## [Brief]
Could you copy the whole listing below exactly as written?

++++++++++++++++++++

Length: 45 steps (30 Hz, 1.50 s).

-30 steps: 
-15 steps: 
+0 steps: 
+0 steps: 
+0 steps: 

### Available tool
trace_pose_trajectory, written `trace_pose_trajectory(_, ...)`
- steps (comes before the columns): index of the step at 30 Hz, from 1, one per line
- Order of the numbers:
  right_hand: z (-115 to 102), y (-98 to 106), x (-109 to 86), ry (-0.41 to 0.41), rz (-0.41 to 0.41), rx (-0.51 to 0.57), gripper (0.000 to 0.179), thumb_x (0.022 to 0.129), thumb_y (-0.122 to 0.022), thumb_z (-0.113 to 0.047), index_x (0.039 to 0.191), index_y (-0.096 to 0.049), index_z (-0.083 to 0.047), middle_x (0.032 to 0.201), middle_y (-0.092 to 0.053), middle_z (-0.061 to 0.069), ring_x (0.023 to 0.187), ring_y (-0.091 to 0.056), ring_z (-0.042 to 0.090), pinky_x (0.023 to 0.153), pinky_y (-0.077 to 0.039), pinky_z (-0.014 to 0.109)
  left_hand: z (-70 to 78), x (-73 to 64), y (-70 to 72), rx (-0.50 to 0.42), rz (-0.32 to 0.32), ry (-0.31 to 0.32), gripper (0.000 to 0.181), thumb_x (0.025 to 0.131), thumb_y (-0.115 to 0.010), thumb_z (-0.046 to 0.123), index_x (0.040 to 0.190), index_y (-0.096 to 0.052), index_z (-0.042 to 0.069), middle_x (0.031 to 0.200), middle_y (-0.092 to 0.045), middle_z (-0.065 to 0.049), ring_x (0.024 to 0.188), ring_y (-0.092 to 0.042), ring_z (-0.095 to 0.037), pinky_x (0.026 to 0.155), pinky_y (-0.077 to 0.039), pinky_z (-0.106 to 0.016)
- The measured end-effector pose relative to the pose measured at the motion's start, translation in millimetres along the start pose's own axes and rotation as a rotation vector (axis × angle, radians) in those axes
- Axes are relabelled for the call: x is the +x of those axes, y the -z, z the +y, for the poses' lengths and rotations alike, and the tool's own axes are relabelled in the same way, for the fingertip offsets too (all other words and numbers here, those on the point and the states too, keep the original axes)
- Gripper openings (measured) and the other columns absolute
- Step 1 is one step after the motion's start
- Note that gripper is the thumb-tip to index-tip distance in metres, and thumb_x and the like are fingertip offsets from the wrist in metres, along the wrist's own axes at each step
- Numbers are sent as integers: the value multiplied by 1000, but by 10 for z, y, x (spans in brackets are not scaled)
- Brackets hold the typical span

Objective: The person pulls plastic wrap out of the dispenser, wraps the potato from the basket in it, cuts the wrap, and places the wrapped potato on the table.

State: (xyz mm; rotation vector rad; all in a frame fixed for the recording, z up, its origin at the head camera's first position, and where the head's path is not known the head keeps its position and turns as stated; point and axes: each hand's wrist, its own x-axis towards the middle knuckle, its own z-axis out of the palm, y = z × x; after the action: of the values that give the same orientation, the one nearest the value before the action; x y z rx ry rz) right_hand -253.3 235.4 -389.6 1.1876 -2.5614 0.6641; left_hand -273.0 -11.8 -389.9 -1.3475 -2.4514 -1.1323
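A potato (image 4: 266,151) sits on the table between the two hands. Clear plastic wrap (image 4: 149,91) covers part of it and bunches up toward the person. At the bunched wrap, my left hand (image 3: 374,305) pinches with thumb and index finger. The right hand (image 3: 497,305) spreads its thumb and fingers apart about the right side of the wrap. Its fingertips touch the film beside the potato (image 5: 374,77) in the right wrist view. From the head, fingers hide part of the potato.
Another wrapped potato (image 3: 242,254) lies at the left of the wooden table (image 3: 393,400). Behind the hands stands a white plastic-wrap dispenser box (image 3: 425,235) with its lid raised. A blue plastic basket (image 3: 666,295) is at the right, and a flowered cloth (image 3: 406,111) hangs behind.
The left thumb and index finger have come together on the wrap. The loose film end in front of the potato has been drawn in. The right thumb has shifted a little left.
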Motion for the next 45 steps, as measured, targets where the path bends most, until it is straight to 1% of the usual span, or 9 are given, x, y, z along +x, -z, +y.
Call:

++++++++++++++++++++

## [Answer to this problem]
Length: 45 steps (30 Hz, 1.50 s).

-30 steps: 
-15 steps: 
+0 steps: 
+0 steps: 
+0 steps: 

### Available tool
trace_pose_trajectory, written `trace_pose_trajectory(_, ...)`
- steps (comes before the columns): index of the step at 30 Hz, from 1, one per line
- Order of the numbers:
  right_hand: z (-115 to 102), y (-98 to 106), x (-109 to 86), ry (-0.41 to 0.41), rz (-0.41 to 0.41), rx (-0.51 to 0.57), gripper (0.000 to 0.179), thumb_x (0.022 to 0.129), thumb_y (-0.122 to 0.022), thumb_z (-0.113 to 0.047), index_x (0.039 to 0.191), index_y (-0.096 to 0.049), index_z (-0.083 to 0.047), middle_x (0.032 to 0.201), middle_y (-0.092 to 0.053), middle_z (-0.061 to 0.069), ring_x (0.023 to 0.187), ring_y (-0.091 to 0.056), ring_z (-0.042 to 0.090), pinky_x (0.023 to 0.153), pinky_y (-0.077 to 0.039), pinky_z (-0.014 to 0.109)
  left_hand: z (-70 to 78), x (-73 to 64), y (-70 to 72), rx (-0.50 to 0.42), rz (-0.32 to 0.32), ry (-0.31 to 0.32), gripper (0.000 to 0.181), thumb_x (0.025 to 0.131), thumb_y (-0.115 to 0.010), thumb_z (-0.046 to 0.123), index_x (0.040 to 0.190), index_y (-0.096 to 0.052), index_z (-0.042 to 0.069), middle_x (0.031 to 0.200), middle_y (-0.092 to 0.045), middle_z (-0.065 to 0.049), ring_x (0.024 to 0.188), ring_y (-0.092 to 0.042), ring_z (-0.095 to 0.037), pinky_x (0.026 to 0.155), pinky_y (-0.077 to 0.039), pinky_z (-0.106 to 0.016)
- The measured end-effector pose relative to the pose measured at the motion's start, translation in millimetres along the start pose's own axes and rotation as a rotation vector (axis × angle, radians) in those axes
- Axes are relabelled for the call: x is the +x of those axes, y the -z, z the +y, for the poses' lengths and rotations alike, and the tool's own axes are relabelled in the same way, for the fingertip offsets too (all other words and numbers here, those on the point and the states too, keep the original axes)
- Gripper openings (measured) and the other columns absolute
- Step 1 is one step after the motion's start
- Note that gripper is the thumb-tip to index-tip distance in metres, and thumb_x and the like are fingertip offsets from the wrist in metres, along the wrist's own axes at each step
- Numbers are sent as integers: the value multiplied by 1000, but by 10 for z, y, x (spans in brackets are not scaled)
- Brackets hold the typical span

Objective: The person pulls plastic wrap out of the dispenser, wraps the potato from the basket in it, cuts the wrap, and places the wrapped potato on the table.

State: (xyz mm; rotation vector rad; all in a frame fixed for the recording, z up, its origin at the head camera's first position, and where the head's path is not known the head keeps its position and turns as stated; point and axes: each hand's wrist, its own x-axis towards the middle knuckle, its own z-axis out of the palm, y = z × x; after the action: of the values that give the same orientation, the one nearest the value before the action; x y z rx ry rz) right_hand -253.3 235.4 -389.6 1.1876 -2.5614 0.6641; left_hand -273.0 -11.8 -389.9 -1.3475 -2.4514 -1.1323
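A potato (image 4: 266,151) sits on the table between the two hands. Clear plastic wrap (image 4: 149,91) covers part of it and bunches up toward the person. At the bunched wrap, my left hand (image 3: 374,305) pinches with thumb and index finger. The right hand (image 3: 497,305) spreads its thumb and fingers apart about the right side of the wrap. Its fingertips touch the film beside the potato (image 5: 374,77) in the right wrist view. From the head, fingers hide part of the potato.
Another wrapped potato (image 3: 242,254) lies at the left of the wooden table (image 3: 393,400). Behind the hands stands a white plastic-wrap dispenser box (image 3: 425,235) with its lid raised. A blue plastic basket (image 3: 666,295) is at the right, and a flowered cloth (image 3: 406,111) hangs behind.
The left thumb and index finger have come together on the wrap. The loose film end in front of the potato has been drawn in. The right thumb has shifted a little left.
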Motion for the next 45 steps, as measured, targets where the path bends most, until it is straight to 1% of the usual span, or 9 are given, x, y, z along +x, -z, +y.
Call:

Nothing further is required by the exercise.